Li Yan sırada ilerlerken düşünmeye devam etti.

"Mareşal Hong'un bu çadıra gösterdiği ilgiye bakılırsa, belki de içeride olanlar sadece basit bir isim kaydı değildir. Başka türde testler de olabilir mi? Ama çadır dövüş denemeleri için yeterince büyük görünmüyor... Okuryazarlık testi olabilir mi?"

Ancak Li Yan, Guoxin Amca'nın herhangi bir yazılı sınavdan bahsettiğini hatırlamıyordu. Ayrıca, yazılı bir sınav olsa bile, birçok kişi aynı anda girebilirdi ve bu küçük çadır birden fazla kişi için pek de uygun görünmüyordu.

Düşünürken başını eğdi, birden önündeki yol açıldı, ondan önceki son kişi çadıra girmiş ve önünde açık bir alan bırakmıştı.

Li Yan tam başını kaldırıp baktığında, önündeki kişi alçaltılmış perdenin arkasında kayboldu ve Li Yan içeriyi göremedi.

Bu yüzden Li Yan kendini düşünmeyi bırakmaya zorladı ve sessizce yerinde durup beklemeye başladı.

Yaklaşık otuz nefeslik bir sürenin ardından perde tekrar kalktı ve önceki genç dışarı çıktı.

Kolunu aşağı çekiyordu, tamamen şaşkın görünüyordu, yüzü kafa karışıklığıyla doluydu.

Yakındaki bir askerin teşvikiyle, genç aceleyle eğitim alanındaki orta sıranın arkasına geçti.
O anda bir asker Li Yan'ı işaret etti:

"Sen, içeri gir!"

Li Yan gergin ve kararsız bir şekilde çadıra doğru adım attı.

Perdeyi kaldırıp içeri girdiğinde etrafının karardığını hissetti. Hızla gözlerini kırpıştırıp loş ışığa alışmaya çalıştı.

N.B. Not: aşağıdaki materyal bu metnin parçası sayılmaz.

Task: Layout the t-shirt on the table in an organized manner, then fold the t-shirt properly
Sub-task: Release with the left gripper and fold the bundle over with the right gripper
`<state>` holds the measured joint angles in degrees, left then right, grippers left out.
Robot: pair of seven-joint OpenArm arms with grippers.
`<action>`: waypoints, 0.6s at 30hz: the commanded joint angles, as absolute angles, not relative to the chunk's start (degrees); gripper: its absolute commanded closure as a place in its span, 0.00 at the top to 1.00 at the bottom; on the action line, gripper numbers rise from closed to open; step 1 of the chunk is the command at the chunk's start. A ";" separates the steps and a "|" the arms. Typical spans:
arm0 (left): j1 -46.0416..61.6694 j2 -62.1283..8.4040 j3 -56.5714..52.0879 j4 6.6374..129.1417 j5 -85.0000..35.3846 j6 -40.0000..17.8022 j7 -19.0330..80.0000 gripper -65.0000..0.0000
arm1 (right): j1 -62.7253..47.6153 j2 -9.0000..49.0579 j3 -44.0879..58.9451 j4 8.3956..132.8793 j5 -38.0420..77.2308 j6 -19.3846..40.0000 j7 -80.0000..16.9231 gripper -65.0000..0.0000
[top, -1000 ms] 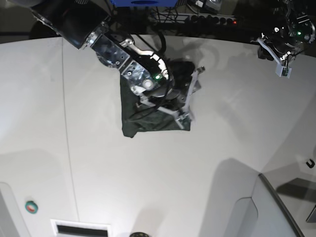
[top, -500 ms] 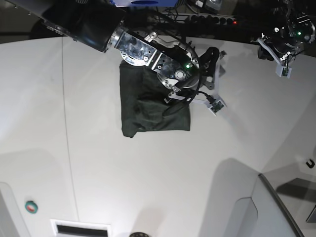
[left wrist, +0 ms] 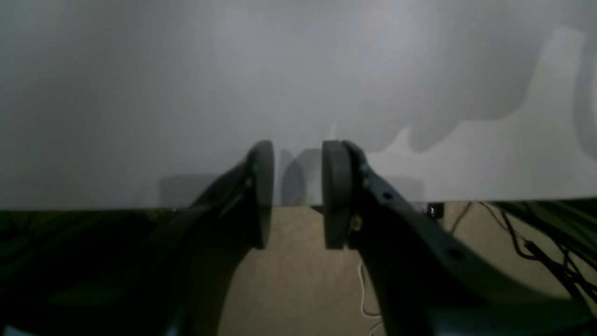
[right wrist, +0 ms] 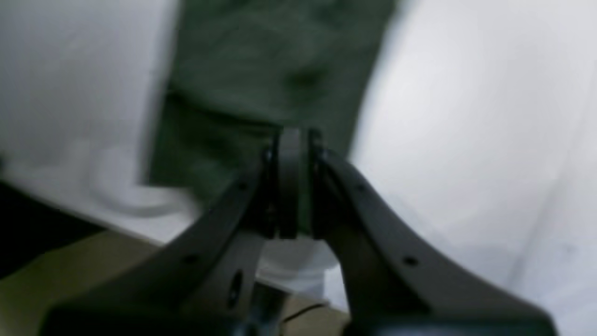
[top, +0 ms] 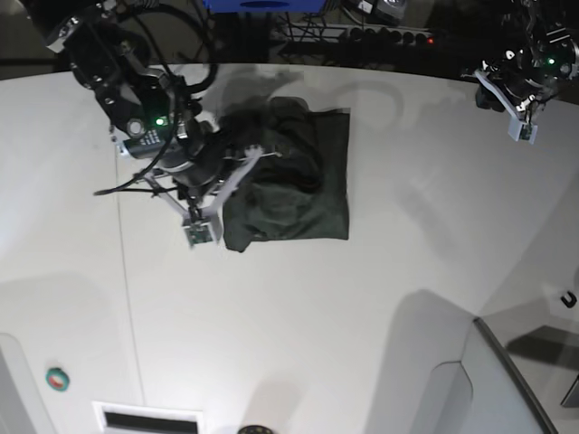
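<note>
Two arms. Right arm (top: 136,90) is reaching in from far-left corner of base view, wrist angling down beside the t-shirt's (top: 289,176) left edge. Right gripper (right wrist: 293,186) is showing pads pressed together, nothing between them; shirt blurred behind. Left gripper (left wrist: 297,193) is hanging at table (top: 362,316) far edge, narrow gap, gripping nothing. T-shirt is lying folded, roughly rectangular, mid-table toward the back.

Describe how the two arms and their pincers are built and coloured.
Both are dark metal with exposed joints. The right arm's pincer has pale, whitish fingers, loose black cables looped round its wrist and a green light. Close up, its fingers look black with small round holes. The left pincer has flat, rounded dark pads.
</note>
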<state>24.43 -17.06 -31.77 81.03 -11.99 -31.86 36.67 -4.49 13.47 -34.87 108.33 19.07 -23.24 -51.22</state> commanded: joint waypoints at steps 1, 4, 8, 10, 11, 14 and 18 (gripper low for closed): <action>24.31 -17.89 -32.13 81.89 -12.53 -32.04 35.82 0.27 | -4.00 12.97 -34.77 108.09 19.47 -21.32 -49.89 0.01; 24.31 -17.89 -32.13 81.89 -12.53 -32.04 35.82 0.27 | -2.77 12.18 -34.59 102.55 19.47 -19.47 -49.10 0.00; 24.48 -17.89 -32.13 81.89 -12.53 -32.04 35.82 0.27 | -1.10 10.42 -34.77 96.22 19.47 -19.30 -46.11 0.00; 24.57 -17.89 -32.13 81.89 -12.44 -32.04 35.82 0.27 | -0.57 10.15 -34.86 94.81 19.47 -19.30 -45.67 0.00; 24.57 -17.89 -32.13 81.89 -12.35 -32.04 35.82 0.27 | -0.22 9.80 -34.86 94.29 19.47 -19.30 -45.67 0.00; 24.66 -17.89 -32.13 81.89 -12.18 -32.04 35.82 0.27 | 0.92 8.75 -34.95 91.91 19.47 -19.30 -45.67 0.00; 25.10 -17.89 -32.13 81.89 -12.53 -32.04 35.82 0.27 | 2.24 8.31 -34.95 90.51 19.47 -19.21 -45.58 0.00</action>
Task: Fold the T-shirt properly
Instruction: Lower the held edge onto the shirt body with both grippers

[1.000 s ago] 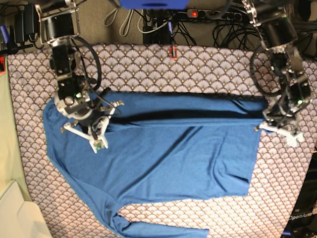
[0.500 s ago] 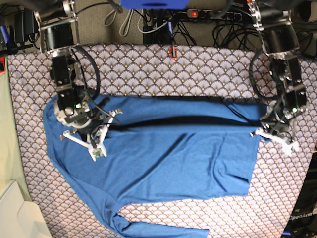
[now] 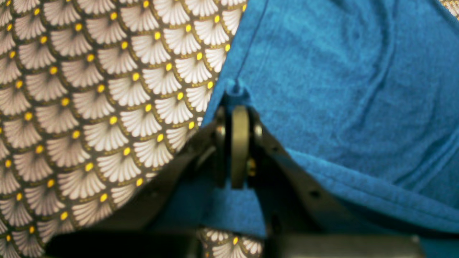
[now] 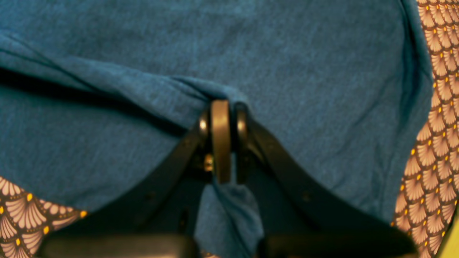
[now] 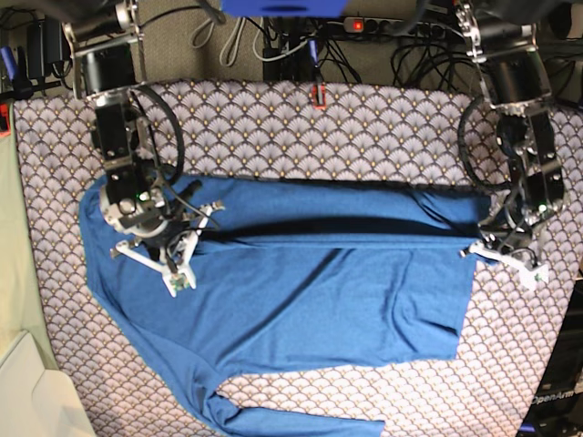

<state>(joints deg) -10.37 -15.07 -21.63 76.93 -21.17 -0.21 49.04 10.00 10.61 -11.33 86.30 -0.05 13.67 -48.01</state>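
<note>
The blue T-shirt (image 5: 319, 291) lies spread across the scallop-patterned cloth (image 5: 319, 127), its far edge doubled over into a long taut band. My right gripper (image 5: 196, 232), on the base view's left, is shut on that band near the shoulder; the right wrist view shows a bunch of T-shirt (image 4: 143, 36) pinched in my right gripper (image 4: 222, 102). My left gripper (image 5: 481, 238), on the base view's right, is shut on the hem corner. In the left wrist view, the left gripper (image 3: 235, 104) pinches the edge of the T-shirt (image 3: 322, 71).
One long sleeve (image 5: 301, 423) trails along the cloth's near edge. A small red object (image 5: 317, 95) sits at the far edge, with cables and a power strip (image 5: 364, 25) behind it. A cream surface (image 5: 27, 391) borders the table at lower left.
Both grippers have moved toward the near side, pulling the doubled far edge further over the shirt's body. The band between them has drawn straighter.
</note>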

İçeride sadece alçak bir masa vardı. Masanın arkasında, küçük bir halının üzerinde bağdaş kurmuş bir adam oturuyordu.

Kırk yaşlarında görünen bu adamın başında bir âlim şapkası ve üzerinde ise vücudunun alt kısmını örten, yere kadar uzanan bol, siyah bir cübbe vardı.

Otururken bile Li Yan'dan sadece biraz kısaydı ve bu da onun çok uzun boylu olduğunun bir işaretiydi.

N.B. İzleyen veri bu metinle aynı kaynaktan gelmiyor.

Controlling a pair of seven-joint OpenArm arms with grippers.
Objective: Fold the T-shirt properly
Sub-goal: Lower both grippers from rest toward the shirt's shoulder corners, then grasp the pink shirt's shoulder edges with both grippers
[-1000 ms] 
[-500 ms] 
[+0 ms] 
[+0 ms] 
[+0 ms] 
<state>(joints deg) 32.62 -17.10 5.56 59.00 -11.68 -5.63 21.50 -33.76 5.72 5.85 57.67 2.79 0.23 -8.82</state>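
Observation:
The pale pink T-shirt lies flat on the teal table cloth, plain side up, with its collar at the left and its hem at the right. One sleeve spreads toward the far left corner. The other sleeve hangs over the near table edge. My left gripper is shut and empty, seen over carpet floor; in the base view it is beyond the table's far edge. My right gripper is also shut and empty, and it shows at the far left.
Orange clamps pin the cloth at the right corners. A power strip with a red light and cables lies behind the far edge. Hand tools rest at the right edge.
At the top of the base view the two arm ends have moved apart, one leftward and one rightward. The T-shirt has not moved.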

Âlimin yüzü ince ve uzundu, mavimsi gri bir teni vardı.

Uzun sakalından bir tutam göğsünden aşağı sarkıyordu. Kolları önünde birleştirilmiş şekilde masanın yarısını gizlediği karnının önünde dinleniyordu.

Li Yan'ı incelerken kısık gözleri zaman zaman keskin bir ışıkla parlıyordu.

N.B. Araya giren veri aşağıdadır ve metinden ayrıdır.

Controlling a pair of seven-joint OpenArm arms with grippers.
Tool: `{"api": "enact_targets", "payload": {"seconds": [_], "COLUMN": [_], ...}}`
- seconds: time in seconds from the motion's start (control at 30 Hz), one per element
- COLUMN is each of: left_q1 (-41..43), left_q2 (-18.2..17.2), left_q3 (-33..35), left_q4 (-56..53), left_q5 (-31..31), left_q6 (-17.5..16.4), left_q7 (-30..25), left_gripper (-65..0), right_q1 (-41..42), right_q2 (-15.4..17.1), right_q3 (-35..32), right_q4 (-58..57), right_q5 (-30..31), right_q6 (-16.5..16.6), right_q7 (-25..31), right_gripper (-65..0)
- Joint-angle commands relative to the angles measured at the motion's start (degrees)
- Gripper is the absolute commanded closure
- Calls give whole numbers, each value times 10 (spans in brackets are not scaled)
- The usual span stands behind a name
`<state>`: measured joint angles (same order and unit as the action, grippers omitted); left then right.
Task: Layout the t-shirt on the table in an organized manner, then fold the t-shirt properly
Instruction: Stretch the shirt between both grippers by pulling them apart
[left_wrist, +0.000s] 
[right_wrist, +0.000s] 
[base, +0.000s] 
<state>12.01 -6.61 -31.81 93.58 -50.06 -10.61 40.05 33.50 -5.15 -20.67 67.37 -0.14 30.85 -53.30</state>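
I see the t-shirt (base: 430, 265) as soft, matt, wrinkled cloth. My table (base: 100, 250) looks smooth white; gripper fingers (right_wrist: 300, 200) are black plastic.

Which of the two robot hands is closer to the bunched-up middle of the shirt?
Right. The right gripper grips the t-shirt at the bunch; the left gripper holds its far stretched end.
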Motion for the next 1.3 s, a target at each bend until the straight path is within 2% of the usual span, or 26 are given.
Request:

Li Yan da ona karşılık baktığında, adam kollarından ince, açık renk olan elini uzattı ve masanın önündeki küçük halıyı işaret etti.

"Otur."

Başka bir şey söylemeden sessizce bekledi.

Doğal olarak, bu anda Li Yan hiçbir şeyi sorgulamaya cesaret edemedi. Birkaç adım ilerledi ve söylendiği gibi bağdaş kurup oturdu.

Masanın üzerinde duran şeyi ancak o zaman fark etti: Soluk sarı bir kumaş rulosu, yukarı doğru bakan sıra sıra küçük ceplerle dikilmişti, her cepte uçları soğuk bir şekilde parlayan birkaç gümüş iğne vardı.

Bu sıra sıra parlayan iğneleri gören Li Yan'ın kalbi endişeyle çarpmaya başladı.

"Burada kağıt ya da mürekkep yok... İsimleri nasıl kaydediyorlar? Ve bu gümüş iğneler de neyin nesi?"

Kafası karışmış ve tedirgindi, duraksadı.

Siyah cüppeli adam Li Yan'ın endişesini fark etti ve:

"Sakin olun. Bu sadece bir meridyen testi. Eğer meridyenleriniz iyiyse, büyük bir talih sizi bekliyor olabilir."

Li Yan tam olarak anlamamış olsa da, daha fazla tereddüt etmeye cesaret edemedi. Siyah cüppeli adamın duruşunu taklit ederek düzgün bir şekilde oturdu.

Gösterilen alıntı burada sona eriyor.